Some dogs have special needs such as a weakened immune system that make supplementation a smart choice. Many people claim that supplements have helped their dogs overcome chronic diseases or have alleviated their symptoms. Some dog owners may choose to use supplementation as a preventive measure against future health problems. But some vets advise against supplementation because dog foods are nutritionally complete and certain vitamins, minerals, and herbs given in large doses may be harmful to some dogs. Other vets worry that processed commercial dog food has lost much of the nutrition present in the original ingredients and that supplementation is an important safeguard against deficiencies, some of which may be too minor to detect but which could eventually lead to chronic health problems. Supplementation, these vets argue, is a safety net and will not hurt dogs as long as their owners administer supplements according to package directions.

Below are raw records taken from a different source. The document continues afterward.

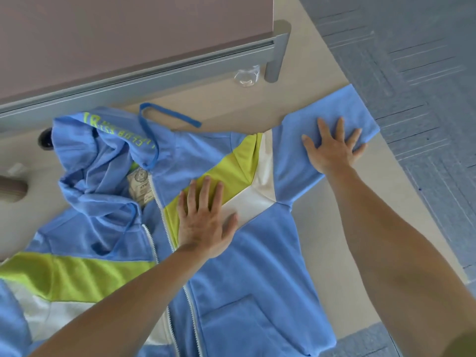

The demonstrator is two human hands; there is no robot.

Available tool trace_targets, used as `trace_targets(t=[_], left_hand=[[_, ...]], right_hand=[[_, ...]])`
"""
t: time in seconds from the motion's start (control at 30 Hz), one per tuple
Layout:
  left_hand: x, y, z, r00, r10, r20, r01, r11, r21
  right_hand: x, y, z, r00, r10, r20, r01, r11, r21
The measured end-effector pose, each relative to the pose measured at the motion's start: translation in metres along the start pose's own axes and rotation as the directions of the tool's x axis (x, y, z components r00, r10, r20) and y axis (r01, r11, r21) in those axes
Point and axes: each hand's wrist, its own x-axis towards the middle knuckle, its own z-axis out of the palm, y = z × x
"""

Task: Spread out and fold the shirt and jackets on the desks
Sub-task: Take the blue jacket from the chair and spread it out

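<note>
A light-blue zip-up hooded jacket (257, 266) with lime-green and white stripes was spread front-up across the beige desk (347, 202), at centre and lower left of the frame. The left hand (203, 228) was laid flat on its chest, fingers straight. The right hand (332, 150) was pressed, fingers splayed and seemingly gripping nothing, on the blue sleeve (291, 171) at upper right.

Jacket (257, 266) flat on desk (347, 228), hood (103, 155) bunched far left, sleeve (347, 106) stretched right, left hand (203, 225) on chest, right hand (332, 148) on sleeve, partition (128, 34) behind
</note>
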Motion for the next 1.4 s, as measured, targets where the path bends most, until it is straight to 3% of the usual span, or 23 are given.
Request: trace_targets(t=[0.27,0.43,0.47,0.53,0.6,0.63,1.0,1.1,1.17,1.27,1.4], left_hand=[[0.0,0.0,0.002,1.0,-0.026,0.001,0.026,1.0,-0.002],[0.0,0.001,0.0,0.999,-0.033,0.025,0.034,0.999,-0.01],[0.0,0.0,-0.001,0.999,-0.032,0.027,0.032,0.999,-0.013],[0.0,0.0,-0.001,0.999,-0.027,0.024,0.027,0.999,-0.025],[0.0,0.0,0.0,1.0,-0.021,0.008,0.021,0.999,-0.038],[-0.001,-0.001,0.002,1.0,-0.018,0.002,0.018,0.999,-0.04],[-0.01,-0.017,0.005,0.999,0.046,-0.011,-0.047,0.996,-0.07],[-0.029,-0.036,0.001,0.996,0.076,-0.052,-0.078,0.996,-0.045],[-0.047,-0.052,0.0,0.996,0.023,-0.082,-0.025,0.999,-0.031],[-0.077,-0.077,0.003,0.98,-0.17,-0.1,0.165,0.984,-0.064],[-0.118,-0.104,0.002,0.94,-0.268,-0.211,0.254,0.963,-0.093]], right_hand=[[0.0,0.013,0.004,0.981,0.188,-0.046,-0.185,0.981,0.051],[-0.031,0.014,0.015,0.895,0.434,-0.101,-0.426,0.9,0.089],[-0.038,0.005,0.015,0.91,0.388,-0.144,-0.378,0.921,0.092],[-0.051,-0.023,0.019,0.978,0.085,-0.192,-0.078,0.996,0.046],[-0.066,-0.056,0.028,0.97,-0.219,-0.107,0.222,0.975,0.009],[-0.072,-0.068,0.035,0.958,-0.282,-0.055,0.283,0.959,0.004],[-0.044,-0.045,0.03,0.982,-0.189,-0.006,0.187,0.978,-0.087],[-0.06,-0.059,0.029,0.99,-0.123,-0.074,0.115,0.989,-0.095],[-0.085,-0.084,0.034,0.961,-0.238,-0.138,0.228,0.97,-0.086],[-0.13,-0.117,0.064,0.87,-0.493,-0.024,0.485,0.863,-0.142],[-0.13,-0.127,0.077,0.878,-0.478,0.012,0.471,0.86,-0.194]])
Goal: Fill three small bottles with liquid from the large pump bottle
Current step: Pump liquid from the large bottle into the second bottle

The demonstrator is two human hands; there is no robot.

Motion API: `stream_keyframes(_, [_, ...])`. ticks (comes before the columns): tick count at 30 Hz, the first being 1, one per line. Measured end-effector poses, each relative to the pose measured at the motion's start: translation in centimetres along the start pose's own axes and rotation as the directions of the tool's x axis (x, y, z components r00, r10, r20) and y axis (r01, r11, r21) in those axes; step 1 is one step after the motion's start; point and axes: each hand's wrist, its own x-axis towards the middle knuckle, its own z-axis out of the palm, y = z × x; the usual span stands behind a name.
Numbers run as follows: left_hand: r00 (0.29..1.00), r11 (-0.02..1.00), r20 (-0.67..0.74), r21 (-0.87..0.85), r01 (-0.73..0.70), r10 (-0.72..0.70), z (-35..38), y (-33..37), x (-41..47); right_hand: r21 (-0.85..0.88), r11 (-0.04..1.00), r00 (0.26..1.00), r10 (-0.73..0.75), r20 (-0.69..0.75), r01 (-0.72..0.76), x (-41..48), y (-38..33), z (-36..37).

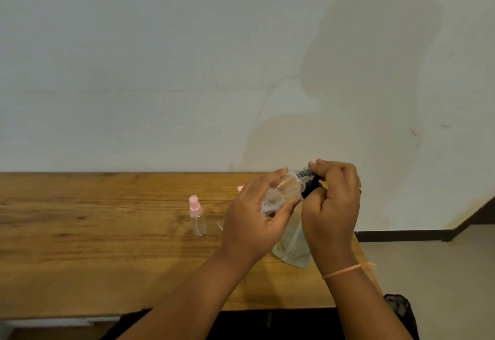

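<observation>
Currently both hands are up above the wooden table (80, 232), working one small clear bottle (284, 189) held tilted on its side, cap end toward the right. Left hand (257, 216) wraps the bottle body, fingers curled and clamped around it, thumb over the top. Right hand (334, 205) is on the black cap (310, 188): thumb and fingertips pinched shut on it, remaining fingers curled in. Bottle body looks transparent with some droplets or foam inside; fill level can't be judged.

Large clear bottle (293, 246) stands on the table directly below and behind the hands, near the front right part of the tabletop. Mostly hidden by the wrists, so its top can't be seen.

Another small clear bottle with a pink spray cap (197, 216) stands upright on the table to the left of the hands, well apart from them, untouched. Looks empty, not certain.

A pink tip (240, 187) pokes out behind the left hand's knuckles; can't tell what it belongs to.

Right wrist carries a thin orange band (341, 271); a ring shows on that hand. Plain pale wall (160, 58) behind the table.
</observation>
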Motion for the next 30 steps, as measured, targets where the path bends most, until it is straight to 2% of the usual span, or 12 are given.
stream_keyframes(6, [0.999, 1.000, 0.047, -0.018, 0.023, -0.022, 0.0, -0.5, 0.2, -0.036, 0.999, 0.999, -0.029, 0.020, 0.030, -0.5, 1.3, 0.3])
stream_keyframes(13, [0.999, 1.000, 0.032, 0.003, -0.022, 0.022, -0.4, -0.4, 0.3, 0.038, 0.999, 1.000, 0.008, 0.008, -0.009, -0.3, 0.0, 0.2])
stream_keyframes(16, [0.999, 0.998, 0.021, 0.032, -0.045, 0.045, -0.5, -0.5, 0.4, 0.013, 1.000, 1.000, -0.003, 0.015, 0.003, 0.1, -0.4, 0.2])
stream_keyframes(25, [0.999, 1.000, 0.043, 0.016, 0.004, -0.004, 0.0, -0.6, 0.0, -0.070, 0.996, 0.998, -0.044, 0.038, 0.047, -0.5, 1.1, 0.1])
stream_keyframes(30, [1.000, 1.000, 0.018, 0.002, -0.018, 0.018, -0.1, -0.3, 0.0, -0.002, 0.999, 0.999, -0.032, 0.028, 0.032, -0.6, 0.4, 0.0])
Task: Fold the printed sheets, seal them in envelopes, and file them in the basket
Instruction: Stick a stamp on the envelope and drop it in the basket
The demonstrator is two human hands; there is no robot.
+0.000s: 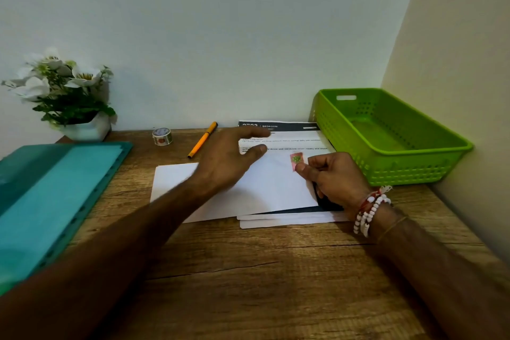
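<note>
Right hand (329, 175) pinches tape strip (297, 159) over envelope (265, 190) lying on printed sheets (292, 137) beside basket (400, 171), left hand (229, 164) spread over it, so imo hold flap flat, centre strip on seam, rub down.

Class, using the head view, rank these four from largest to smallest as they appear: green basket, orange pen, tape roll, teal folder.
1. teal folder, though being nearest the camera enlarges it, so its lead over the basket is unsure
2. green basket
3. orange pen
4. tape roll
</note>
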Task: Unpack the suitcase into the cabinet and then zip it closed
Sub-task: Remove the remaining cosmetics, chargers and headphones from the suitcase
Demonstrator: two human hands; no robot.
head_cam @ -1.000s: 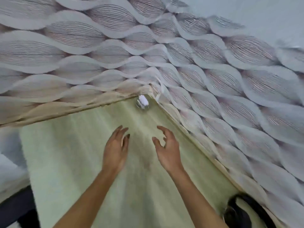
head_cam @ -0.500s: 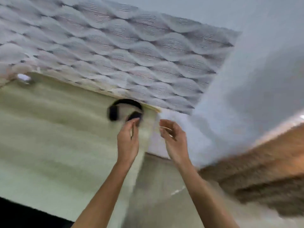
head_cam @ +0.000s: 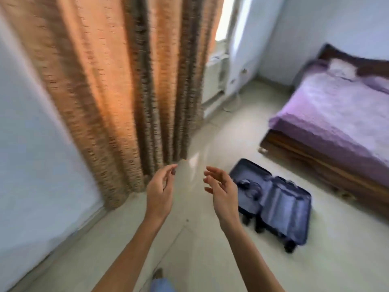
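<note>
the left grip (head_cam: 159, 192), loosely curled, and the right grip (head_cam: 221, 190), spread, both hold nothing; the suitcase (head_cam: 280, 199) lies open on the floor (head_cam: 210, 249), to the right of the right grip, near the bed (head_cam: 336, 114).

The pale tiled floor (head_cam: 336, 260) carries an open dark-blue suitcase (head_cam: 273, 199) (both halves flat), right; purple-covered wooden bed (head_cam: 336, 114) beyond.

You can read no text, label, brand or number: the suitcase (head_cam: 282, 205), bed (head_cam: 336, 114) and curtain (head_cam: 117, 81) are blurred and show you no legible lettering.
</note>
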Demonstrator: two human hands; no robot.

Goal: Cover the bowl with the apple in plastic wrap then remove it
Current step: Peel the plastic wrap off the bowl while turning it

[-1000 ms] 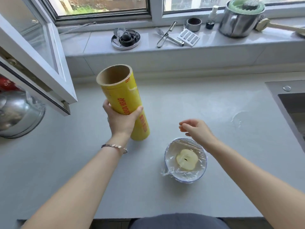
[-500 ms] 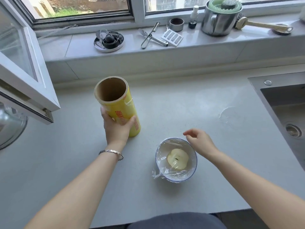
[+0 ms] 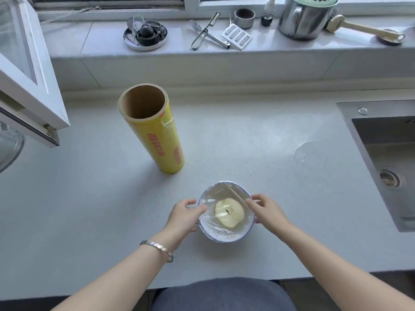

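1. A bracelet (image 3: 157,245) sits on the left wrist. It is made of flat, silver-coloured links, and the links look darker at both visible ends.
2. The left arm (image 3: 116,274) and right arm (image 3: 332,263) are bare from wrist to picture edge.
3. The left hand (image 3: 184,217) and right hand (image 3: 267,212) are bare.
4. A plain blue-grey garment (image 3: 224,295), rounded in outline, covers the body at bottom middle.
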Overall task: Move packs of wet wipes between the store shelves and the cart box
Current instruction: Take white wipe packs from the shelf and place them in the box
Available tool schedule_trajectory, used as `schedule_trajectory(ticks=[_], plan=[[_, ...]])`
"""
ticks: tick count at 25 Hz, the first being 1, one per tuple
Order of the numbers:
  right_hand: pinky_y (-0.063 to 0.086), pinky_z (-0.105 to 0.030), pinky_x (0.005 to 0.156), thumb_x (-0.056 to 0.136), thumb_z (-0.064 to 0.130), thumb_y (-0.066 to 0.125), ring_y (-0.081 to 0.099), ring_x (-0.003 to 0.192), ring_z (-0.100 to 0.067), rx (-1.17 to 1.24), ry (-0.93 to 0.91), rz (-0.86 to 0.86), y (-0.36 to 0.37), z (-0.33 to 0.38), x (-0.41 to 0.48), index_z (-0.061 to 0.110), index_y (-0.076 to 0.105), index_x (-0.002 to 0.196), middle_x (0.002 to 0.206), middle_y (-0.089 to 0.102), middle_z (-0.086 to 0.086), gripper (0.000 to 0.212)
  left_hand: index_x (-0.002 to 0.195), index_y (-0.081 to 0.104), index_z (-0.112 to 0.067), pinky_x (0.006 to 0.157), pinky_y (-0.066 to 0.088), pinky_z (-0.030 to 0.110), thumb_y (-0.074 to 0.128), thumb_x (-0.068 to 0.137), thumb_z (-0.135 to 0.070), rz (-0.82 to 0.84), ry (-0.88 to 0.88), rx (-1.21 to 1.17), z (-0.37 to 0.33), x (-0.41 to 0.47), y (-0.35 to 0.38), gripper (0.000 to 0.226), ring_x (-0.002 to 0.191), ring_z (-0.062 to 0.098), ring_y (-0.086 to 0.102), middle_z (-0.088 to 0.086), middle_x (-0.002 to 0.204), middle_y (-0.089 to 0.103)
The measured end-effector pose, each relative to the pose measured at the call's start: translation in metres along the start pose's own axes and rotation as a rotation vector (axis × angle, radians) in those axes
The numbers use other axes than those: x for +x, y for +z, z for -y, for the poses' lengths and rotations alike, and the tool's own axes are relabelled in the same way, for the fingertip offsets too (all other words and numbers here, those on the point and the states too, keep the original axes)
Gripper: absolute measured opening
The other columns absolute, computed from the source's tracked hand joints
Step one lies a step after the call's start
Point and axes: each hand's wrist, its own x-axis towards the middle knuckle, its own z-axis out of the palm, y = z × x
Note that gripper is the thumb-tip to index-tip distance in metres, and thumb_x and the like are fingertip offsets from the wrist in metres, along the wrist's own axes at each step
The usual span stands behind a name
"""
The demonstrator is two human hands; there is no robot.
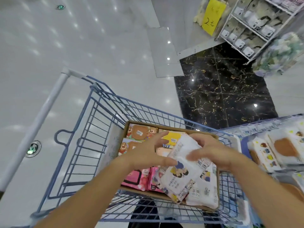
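A cardboard box (171,130) sits in a blue wire cart (92,145) and holds several wet-wipe packs in brown, yellow and pink. Over the box I hold a white wipe pack with cartoon figures (179,178), tilted. My right hand (212,153) grips its upper end. My left hand (148,155) touches its left side with fingers spread. Another white pack (205,191) lies under it at the box's right edge. White packs with brown lids (279,148) lie on the store shelf at the right.
The cart's white handle bar (41,122) runs along the left. The glossy white floor has a black marble patch (222,96). At the top right stands a white wire rack (253,28) with goods and a yellow price sign (212,15).
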Motion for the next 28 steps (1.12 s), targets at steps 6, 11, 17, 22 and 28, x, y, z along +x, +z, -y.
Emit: schedule_trajectory(ticks=[6,11,17,22,28], plan=[[0.050,-0.037,0.100,0.087,0.029,0.075,0.064,0.113,-0.017,0.042,-0.044,-0.207,0.053,0.024,0.074,0.026,0.062,0.125,0.127,0.065,0.002,0.041,0.132,0.061,-0.021,0.090,0.059,0.042,0.093,0.061,-0.039,-0.129,-0.164,-0.457,0.051,0.003,-0.021,0.080,0.107,0.019,0.074,-0.001,0.118,0.077],[0.051,-0.043,0.100,0.073,0.068,0.072,0.061,0.115,-0.020,0.171,0.170,-0.282,0.084,-0.043,0.075,0.030,0.051,0.134,0.129,0.059,0.004,0.075,0.132,0.065,-0.022,0.099,0.055,0.050,0.077,0.080,-0.040,-0.500,-0.188,-1.044,0.090,0.024,-0.023,0.056,0.111,0.028,0.072,0.005,0.120,0.076],[0.057,-0.041,0.087,0.089,0.039,0.073,0.067,0.102,-0.013,0.240,0.100,-0.432,0.098,-0.039,0.153,0.031,0.057,0.122,0.114,0.068,0.004,0.038,0.127,0.067,-0.012,0.083,0.058,0.044,0.061,0.096,-0.045,-0.621,-0.235,-1.327,0.094,0.093,-0.039,0.045,0.101,0.031,0.074,0.015,0.116,0.076],[0.048,-0.042,0.100,0.098,0.046,0.057,0.056,0.114,-0.016,0.062,0.143,-0.445,0.084,-0.051,0.207,0.028,0.051,0.133,0.124,0.057,0.010,0.040,0.119,0.069,-0.016,0.084,0.062,0.041,0.073,0.087,-0.055,-0.644,-0.438,-1.018,0.121,0.133,-0.070,0.051,0.098,0.028,0.076,0.010,0.110,0.078],[0.046,-0.041,0.101,0.099,0.050,0.053,0.054,0.114,-0.020,0.000,0.217,-0.406,0.096,-0.053,0.192,0.021,0.047,0.141,0.129,0.055,0.004,0.052,0.120,0.065,-0.016,0.086,0.061,0.044,0.064,0.096,-0.049,-0.584,-0.495,-0.745,0.117,0.112,-0.082,0.041,0.098,0.030,0.074,0.012,0.112,0.074]])
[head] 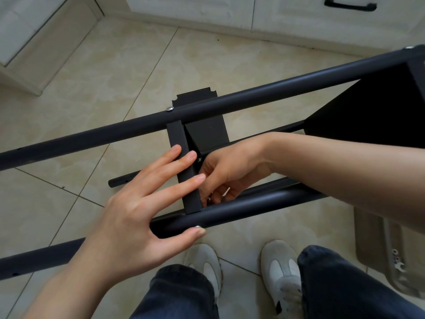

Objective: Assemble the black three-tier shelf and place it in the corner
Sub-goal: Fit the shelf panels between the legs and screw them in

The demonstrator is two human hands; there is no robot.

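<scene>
On the head view I have the black shelf frame [253,95] lying on its side over the tiled floor [115,77], its tubes running across just ahead of the white shoes [207,263]. The left hand [138,210] lies released, straight fingers across the middle shelf panel's edge [181,143], thumb against the near tube [241,207] beside a screw head [197,226]. The right hand [227,171] curls in behind that panel; I cannot tell whether it pinches anything.

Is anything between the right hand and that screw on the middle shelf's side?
Nothing visible. The right hand sits right beside the screw on the middle shelf; the left hand presses the shelf's outer edge, on the other side. Whether the right hand holds anything, I cannot tell.
</scene>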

Supplement manufacturers and many holistic veterinarians argue that supplements aren’t effective unless given in doses more exacting than those in dog foods; it can be difficult to determine how much of a supplement a dog actually receives from a bowl of kibble. In supplement form, vitamins, minerals, herbs, and other substances can be administered in the exact dosages appropriate for different ages, weights, and breeds of dogs.

According to regulatory agencies like the FDA, dog supplements fall into a gray area between food and medicine, and many of the ingredients in these supplements are unregulated. Proceed with caution and give them to your dog only under the guidance of a veterinarian who is knowledgeable on the subject. Even if herbs are legal and saleable, they aren’t always safe for every dog in every situation.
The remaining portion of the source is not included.